I don’t want to list Dans’ interpretation of each decade in full (you’ll have to read them for yourselves!), but to summarize his findings, he traces an arc of cinematic representations that shift gradually from the pious in the ’20s to the scandalous in the 2000s.  Though Dans asserts that he doesn’t think we should go back to the days of censorship or that the Legion of Decency should be restored, there’s still a clear longing here for those “cleaner” pictures of days gone by.  Though he exhibits a deep knowledge of film history and, by and large, insightful engagements of each film, I feel that his view is too narrow.  Dans far too often equates an attack on institutionalized religion and its professionals as an attack on Christianity itself.  Perhaps this should not be surprising given his Catholicism which is one of the most highly institutional forms of Christianity.  He does not take his criticism of films’ criticisms of Christians a step further to speculate the ways in which those cinematic “attacks” might be interpreted as embodying something Christian/religious/spiritual as well.

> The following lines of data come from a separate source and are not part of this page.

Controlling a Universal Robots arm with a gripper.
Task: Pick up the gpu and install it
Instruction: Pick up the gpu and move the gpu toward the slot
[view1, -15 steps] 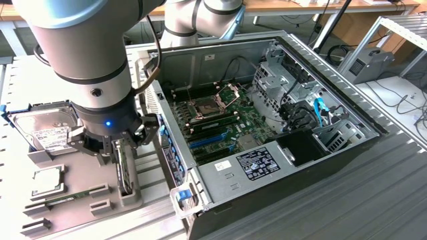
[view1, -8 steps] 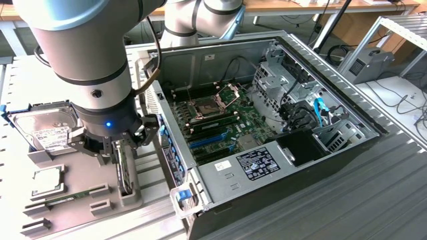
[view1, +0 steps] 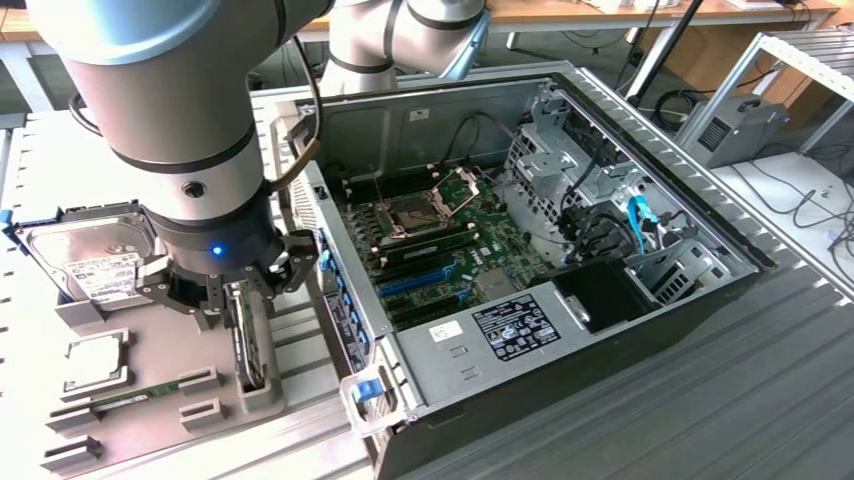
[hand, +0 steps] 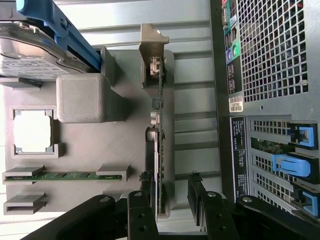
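Note:
The gpu (view1: 248, 345) stands on its edge in a slot of the grey holder tray (view1: 167, 335), at the exterior view's left of the open computer case (view1: 561, 330). In the wrist view the gpu (hand: 159, 100) shows edge-on, with its silver bracket (hand: 153, 45) at the far end and its black cooler (hand: 151, 150) near the fingers. My gripper (view1: 224, 298) hangs just over the card's near end. The gripper (hand: 170, 200) is open, with one black finger (hand: 142, 205) on each side of the card and a gap on both sides.
On the tray lie a hard drive (view1: 87, 255) in a blue frame, a square processor (view1: 94, 360) and a narrow green memory stick (view1: 134, 392). The case shows its motherboard with blue expansion slots (view1: 414, 285). Its perforated back panel (hand: 270, 50) stands close beside the tray.

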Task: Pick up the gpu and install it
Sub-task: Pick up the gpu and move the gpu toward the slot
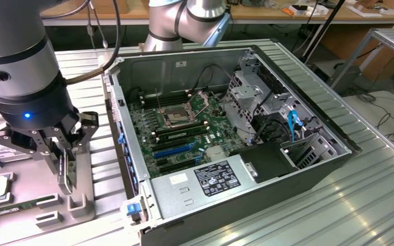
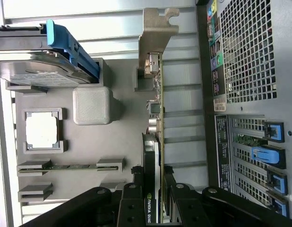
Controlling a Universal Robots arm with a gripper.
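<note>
Holds the gpu [image 2: 150, 151] in the gripper [image 2: 154, 172], one finger pressed to each face, seemingly toward the end away from the silver bracket [image 2: 158, 28]. Has the card upright on its edge, apparently seated in a slotted post [image 1: 80, 205] of the grey tray [image 2: 117, 142]. Looks like a grip off centre, so likely to let the bracket end droop or swing once free of support. Could also bind in the post if drawn out at a tilt.

Shares the tray with a processor chip [image 2: 42, 130], a narrow memory stick [image 2: 70, 166] and a hard drive [image 2: 32, 66] in a blue carrier, all near enough to be clipped by a swinging bracket.

Farther off, faces the open computer case [image 1: 125, 154], laid on its side with blue expansion slots [image 1: 173, 151] bare. Risks knocking the case wall.
</note>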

Dans is highly critical of overt sex, violence, drug use, and profanity in contemporary films, and, to be sure, some of this is certainly called for.  While, he praises the Golden Age’s more reserved, thoughtful style, he fails to realize that it, like its more recent, graphic counterpart, is a, potentially, equally damaging ideological view…neither the “separate beds” of the ’30s or the “sexual acrobatics” of the ’90s are realistic.  Moreover, deeply troubling ideologies of gender, race, and sexuality under-gird many of the classics that viewers often uncritically love and praise.  Like many Christian viewers,  Dans of course had no problem with the violence in Gibson’s The Passion of the Christ, taking an “it is as it was” approach which fails to recognize the ways in which Gibson’s film was more faithful to the visions of a mystical nun than scripture itself.

Though these might seem like harsh criticisms of the book, given the wealth of material here, there is much to praise about Dans’ work as well.  For the most part, his commentaries of the films are spot on, insightful, and humorous.  As a whole, Christians in the Movies is a valuable resource and a much-needed one.  This will be a perfect text for classroom and congregational use.  Entire courses, lectures, and discussion series are just waiting to be created from the material that he has provided here.